In my previous post Options and Volatility Smile , we used Black-Scholes formula to derive Implied Volatility from given option strike and tenor. Most of the options traded on exchanges are American (with a few index options being European) and can be exercised at any time prior to expiration. Whether it is optimal to exercise an option early depends on whether the stock pays dividend or the level of interest rates and is a very complex subject. What I want to focus on is using Binomial model to price an American option.
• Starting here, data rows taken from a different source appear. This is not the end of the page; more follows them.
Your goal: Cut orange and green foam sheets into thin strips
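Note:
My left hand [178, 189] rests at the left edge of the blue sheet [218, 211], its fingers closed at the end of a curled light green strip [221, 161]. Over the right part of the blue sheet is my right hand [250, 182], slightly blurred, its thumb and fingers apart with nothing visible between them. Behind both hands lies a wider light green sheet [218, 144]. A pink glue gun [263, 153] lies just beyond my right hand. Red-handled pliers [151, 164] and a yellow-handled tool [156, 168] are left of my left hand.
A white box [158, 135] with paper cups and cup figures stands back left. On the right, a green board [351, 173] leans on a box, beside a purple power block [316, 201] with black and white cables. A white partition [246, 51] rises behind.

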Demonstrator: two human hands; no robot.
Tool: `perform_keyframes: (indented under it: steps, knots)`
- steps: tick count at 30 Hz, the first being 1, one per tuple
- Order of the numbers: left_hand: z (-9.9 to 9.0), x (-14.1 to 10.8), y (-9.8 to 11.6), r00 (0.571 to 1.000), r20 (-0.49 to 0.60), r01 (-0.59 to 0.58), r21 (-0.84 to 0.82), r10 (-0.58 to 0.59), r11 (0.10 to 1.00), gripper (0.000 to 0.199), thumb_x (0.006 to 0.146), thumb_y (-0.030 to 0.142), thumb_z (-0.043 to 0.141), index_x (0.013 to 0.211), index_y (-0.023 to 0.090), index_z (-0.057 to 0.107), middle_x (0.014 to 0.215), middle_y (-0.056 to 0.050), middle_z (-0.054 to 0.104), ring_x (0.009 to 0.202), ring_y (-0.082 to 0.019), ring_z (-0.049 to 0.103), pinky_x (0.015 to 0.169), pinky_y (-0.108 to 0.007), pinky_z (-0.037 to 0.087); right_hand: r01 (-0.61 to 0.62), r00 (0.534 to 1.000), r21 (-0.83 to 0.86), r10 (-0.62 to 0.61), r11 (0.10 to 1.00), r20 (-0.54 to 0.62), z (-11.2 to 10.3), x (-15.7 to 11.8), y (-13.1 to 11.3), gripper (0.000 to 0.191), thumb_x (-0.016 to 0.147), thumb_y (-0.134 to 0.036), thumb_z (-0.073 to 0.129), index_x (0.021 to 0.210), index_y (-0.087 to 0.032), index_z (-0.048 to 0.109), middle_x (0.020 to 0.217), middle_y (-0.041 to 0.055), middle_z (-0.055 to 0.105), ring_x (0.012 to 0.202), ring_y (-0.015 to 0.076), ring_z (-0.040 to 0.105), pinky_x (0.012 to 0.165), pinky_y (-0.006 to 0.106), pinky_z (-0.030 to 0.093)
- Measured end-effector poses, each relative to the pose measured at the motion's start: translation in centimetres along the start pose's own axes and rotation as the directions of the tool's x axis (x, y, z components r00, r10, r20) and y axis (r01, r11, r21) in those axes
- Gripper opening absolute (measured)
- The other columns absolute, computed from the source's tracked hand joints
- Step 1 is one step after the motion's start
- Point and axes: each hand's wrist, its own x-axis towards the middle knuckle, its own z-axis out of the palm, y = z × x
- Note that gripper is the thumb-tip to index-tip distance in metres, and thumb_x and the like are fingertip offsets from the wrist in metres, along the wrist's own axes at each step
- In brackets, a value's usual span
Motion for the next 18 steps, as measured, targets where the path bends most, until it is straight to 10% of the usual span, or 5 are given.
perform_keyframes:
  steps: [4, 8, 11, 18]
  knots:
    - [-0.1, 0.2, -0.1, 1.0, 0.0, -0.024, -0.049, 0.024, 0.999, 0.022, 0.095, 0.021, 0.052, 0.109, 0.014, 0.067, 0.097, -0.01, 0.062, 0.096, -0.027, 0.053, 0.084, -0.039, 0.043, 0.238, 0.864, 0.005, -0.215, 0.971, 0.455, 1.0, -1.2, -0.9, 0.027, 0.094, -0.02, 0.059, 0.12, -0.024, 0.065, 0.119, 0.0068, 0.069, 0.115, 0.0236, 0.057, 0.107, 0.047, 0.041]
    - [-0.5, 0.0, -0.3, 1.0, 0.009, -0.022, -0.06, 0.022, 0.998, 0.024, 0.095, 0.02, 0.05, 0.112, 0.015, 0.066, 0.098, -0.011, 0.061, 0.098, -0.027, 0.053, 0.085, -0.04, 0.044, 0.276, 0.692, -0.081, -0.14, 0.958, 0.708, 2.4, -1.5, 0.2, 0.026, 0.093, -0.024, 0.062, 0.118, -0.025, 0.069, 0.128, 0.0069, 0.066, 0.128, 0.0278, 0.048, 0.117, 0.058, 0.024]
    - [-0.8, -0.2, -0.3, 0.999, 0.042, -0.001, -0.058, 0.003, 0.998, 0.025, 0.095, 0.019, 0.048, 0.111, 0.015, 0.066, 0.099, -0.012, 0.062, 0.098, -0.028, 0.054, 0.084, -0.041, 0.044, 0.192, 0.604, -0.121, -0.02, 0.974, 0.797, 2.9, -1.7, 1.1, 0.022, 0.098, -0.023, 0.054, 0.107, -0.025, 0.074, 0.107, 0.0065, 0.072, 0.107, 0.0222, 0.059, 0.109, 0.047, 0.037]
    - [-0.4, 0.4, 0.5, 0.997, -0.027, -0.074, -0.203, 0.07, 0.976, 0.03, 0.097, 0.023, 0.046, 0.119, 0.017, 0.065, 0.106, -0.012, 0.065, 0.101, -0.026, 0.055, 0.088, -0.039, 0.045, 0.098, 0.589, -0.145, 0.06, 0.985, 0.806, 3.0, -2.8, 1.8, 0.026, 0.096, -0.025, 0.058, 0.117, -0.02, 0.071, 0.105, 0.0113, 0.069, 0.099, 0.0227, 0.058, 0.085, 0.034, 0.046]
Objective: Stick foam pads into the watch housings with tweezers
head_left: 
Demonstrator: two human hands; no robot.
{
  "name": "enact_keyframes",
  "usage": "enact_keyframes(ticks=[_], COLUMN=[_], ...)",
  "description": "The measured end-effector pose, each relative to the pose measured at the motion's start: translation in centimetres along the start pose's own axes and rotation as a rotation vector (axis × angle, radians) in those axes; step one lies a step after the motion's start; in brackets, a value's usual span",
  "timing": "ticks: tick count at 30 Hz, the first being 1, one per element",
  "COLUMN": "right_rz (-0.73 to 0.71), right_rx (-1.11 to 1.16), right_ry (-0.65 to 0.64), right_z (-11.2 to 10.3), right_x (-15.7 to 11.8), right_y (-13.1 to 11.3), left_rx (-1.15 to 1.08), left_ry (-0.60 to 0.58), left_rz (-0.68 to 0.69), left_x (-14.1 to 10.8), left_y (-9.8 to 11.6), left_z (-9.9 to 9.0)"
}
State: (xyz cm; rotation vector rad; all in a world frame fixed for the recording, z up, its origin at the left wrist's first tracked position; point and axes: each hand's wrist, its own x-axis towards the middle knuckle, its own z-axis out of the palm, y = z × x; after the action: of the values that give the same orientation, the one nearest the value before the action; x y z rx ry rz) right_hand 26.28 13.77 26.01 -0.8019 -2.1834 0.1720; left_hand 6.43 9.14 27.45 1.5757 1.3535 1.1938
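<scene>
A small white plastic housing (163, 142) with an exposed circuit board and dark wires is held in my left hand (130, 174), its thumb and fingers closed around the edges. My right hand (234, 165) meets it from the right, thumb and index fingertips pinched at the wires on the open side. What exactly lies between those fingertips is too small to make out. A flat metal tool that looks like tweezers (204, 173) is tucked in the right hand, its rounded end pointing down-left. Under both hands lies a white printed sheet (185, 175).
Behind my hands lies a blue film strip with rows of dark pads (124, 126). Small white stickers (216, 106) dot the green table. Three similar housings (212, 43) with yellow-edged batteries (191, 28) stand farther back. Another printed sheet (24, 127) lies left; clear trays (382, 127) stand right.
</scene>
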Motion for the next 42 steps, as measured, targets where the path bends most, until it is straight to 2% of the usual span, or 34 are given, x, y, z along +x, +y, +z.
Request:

I summarize below Binomial model theory from the excellent book Derivative Markets 3rd Ed. by Robert McDonald

There are many flavors of the Binomial model but they all have following steps in common:

- Simulate future prices of underlying stock at various points in time until expiry
- Calculate the payoff of the option at expiry
- Discount the payoff back to today to get the option price

#### 1. Simulate future prices of the underlying

Assume the price of a stock is $S_0$ and over a small time period $\Delta t$, the price could either be $S_0u$ or $S_0d$ where u is a factor by which price rises and d is a factor by which price drops. The stock is assumed to follow a random walk, also assume that $p$ is the probability of the stock price rising and $(1-p)$ is the probability of it falling. There are many ways to approach the values of $u$,$d$ and $p$ and the various Binomial models differ in the ways these three parameters are calculated.

In Cox-Ross-Rubinstein (CRR) model, $u = \frac{1}{d}$ is assumed. Since we have 3 unknowns, 2 more equations are needed and those come from risk neutral pricing assumption. Over a small $\Delta t$ the expected return of the stock is

$$pu + (1-p)d = e^{r \Delta t}$$

and the expected variance of the returns is

$$pu^2 + (1-p)d^2 – (e^{r \Delta t})^2 = \sigma ^2 \Delta t$$

Solving for $u$, $d$ and $p$, we get

$$p = \frac{e^{r\Delta t} – d}{u-d}$$

$$u = e^{\sigma \sqrt{\Delta t}}$$

$$d = e^{-\sigma\sqrt{\Delta t}}$$

The CRR model generates a following tree as we simulate multi step stock price movements, this a recombining tree centered around $S_0$.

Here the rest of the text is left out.